◆ What you will do ◆
Retype word for word the lines of the data below, from the first to the one bearing "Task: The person", with that one included.

[Stored dataset items]
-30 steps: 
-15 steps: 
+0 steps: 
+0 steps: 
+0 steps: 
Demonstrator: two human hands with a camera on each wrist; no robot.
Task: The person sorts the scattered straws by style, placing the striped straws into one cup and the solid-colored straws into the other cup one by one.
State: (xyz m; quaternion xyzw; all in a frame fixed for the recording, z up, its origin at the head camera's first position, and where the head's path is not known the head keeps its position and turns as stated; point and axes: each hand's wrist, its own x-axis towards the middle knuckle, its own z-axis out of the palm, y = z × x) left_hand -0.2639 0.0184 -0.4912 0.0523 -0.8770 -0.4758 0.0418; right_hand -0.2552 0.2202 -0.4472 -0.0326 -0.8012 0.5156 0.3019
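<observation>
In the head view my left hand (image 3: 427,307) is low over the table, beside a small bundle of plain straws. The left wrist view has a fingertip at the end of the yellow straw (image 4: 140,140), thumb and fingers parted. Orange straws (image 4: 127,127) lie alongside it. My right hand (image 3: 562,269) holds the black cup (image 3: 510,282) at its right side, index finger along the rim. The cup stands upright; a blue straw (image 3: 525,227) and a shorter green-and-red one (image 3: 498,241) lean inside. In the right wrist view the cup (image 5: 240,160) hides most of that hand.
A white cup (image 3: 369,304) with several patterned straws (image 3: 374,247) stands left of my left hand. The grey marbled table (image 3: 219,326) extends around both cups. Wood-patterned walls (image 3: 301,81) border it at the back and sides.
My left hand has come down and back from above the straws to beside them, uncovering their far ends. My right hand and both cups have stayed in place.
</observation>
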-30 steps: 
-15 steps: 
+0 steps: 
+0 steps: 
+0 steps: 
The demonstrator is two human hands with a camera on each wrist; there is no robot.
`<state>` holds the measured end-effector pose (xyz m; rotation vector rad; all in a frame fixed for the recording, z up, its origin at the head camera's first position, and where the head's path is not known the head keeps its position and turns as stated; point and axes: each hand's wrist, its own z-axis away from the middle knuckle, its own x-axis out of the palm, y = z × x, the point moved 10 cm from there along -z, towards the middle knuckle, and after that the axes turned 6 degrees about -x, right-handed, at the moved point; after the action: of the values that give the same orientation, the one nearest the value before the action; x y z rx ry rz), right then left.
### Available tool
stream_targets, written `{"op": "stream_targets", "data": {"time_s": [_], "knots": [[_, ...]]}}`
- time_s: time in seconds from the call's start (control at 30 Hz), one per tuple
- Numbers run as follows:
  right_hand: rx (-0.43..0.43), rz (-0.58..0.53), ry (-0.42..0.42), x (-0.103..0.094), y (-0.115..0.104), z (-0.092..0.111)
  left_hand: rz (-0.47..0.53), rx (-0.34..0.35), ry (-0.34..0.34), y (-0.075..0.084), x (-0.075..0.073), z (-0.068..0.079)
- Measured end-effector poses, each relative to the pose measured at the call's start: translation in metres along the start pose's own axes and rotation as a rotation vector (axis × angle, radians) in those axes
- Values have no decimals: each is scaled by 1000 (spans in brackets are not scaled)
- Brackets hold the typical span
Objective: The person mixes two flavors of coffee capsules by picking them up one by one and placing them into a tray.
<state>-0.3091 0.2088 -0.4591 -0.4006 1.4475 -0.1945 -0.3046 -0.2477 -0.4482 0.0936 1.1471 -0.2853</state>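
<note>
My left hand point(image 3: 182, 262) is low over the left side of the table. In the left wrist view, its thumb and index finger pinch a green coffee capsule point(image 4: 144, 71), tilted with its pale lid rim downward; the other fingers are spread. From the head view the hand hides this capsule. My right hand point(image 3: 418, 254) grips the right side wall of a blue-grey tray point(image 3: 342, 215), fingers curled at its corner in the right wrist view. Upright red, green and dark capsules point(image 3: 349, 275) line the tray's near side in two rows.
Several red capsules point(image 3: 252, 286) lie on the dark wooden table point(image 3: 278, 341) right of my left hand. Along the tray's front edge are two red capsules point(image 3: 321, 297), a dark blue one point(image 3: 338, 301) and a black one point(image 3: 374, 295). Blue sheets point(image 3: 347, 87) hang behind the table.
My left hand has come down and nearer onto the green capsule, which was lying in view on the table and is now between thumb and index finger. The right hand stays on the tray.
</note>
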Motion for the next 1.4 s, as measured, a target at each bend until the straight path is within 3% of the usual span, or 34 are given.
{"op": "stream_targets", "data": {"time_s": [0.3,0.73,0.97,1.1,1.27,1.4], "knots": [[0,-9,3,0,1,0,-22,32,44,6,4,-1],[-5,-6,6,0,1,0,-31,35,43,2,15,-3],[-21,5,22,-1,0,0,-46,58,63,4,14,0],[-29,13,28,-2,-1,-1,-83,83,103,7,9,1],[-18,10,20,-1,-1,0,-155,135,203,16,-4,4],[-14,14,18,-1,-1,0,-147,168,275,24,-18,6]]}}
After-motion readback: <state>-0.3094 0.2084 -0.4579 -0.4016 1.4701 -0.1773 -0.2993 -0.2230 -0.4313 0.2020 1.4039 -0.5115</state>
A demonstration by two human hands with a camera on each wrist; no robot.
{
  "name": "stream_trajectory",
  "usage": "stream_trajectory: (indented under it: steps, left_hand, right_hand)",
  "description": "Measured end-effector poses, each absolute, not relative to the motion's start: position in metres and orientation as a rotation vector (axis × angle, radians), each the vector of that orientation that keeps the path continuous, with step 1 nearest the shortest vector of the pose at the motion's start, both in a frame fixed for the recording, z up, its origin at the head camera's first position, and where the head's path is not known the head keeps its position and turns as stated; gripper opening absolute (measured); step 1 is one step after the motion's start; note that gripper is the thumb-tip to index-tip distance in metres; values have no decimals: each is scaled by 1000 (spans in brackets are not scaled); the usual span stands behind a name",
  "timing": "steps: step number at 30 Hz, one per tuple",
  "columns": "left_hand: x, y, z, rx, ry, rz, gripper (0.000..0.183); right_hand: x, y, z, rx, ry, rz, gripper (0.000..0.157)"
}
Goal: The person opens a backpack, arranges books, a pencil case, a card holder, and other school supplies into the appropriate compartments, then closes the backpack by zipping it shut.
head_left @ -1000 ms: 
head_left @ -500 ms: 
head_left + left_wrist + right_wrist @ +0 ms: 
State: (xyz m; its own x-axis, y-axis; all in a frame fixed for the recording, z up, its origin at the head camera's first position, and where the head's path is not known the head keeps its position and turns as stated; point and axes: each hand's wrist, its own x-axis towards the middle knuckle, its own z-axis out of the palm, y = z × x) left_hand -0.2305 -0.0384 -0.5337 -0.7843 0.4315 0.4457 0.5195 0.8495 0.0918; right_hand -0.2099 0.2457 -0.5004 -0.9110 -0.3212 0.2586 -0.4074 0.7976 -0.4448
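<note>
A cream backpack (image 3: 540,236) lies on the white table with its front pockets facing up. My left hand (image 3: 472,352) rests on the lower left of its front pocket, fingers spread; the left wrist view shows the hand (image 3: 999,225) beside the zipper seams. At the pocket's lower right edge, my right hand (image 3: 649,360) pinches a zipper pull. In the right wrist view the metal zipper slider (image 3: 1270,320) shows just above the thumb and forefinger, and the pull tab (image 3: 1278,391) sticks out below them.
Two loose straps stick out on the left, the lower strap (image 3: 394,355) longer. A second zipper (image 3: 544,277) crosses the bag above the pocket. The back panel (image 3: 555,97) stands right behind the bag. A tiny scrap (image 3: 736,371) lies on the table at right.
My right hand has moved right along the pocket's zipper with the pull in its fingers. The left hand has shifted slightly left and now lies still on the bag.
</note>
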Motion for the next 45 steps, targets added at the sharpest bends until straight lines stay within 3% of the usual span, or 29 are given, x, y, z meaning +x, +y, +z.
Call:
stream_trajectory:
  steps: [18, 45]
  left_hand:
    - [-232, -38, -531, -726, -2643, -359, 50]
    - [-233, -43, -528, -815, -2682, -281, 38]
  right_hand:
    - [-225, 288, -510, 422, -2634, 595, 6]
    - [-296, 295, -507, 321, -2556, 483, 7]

◆ Response for this exercise ◆
-30 steps: 
-15 steps: 
+0 steps: 
+0 steps: 
+0 steps: 
Demonstrator: two human hands with a camera on each wrist; no robot.
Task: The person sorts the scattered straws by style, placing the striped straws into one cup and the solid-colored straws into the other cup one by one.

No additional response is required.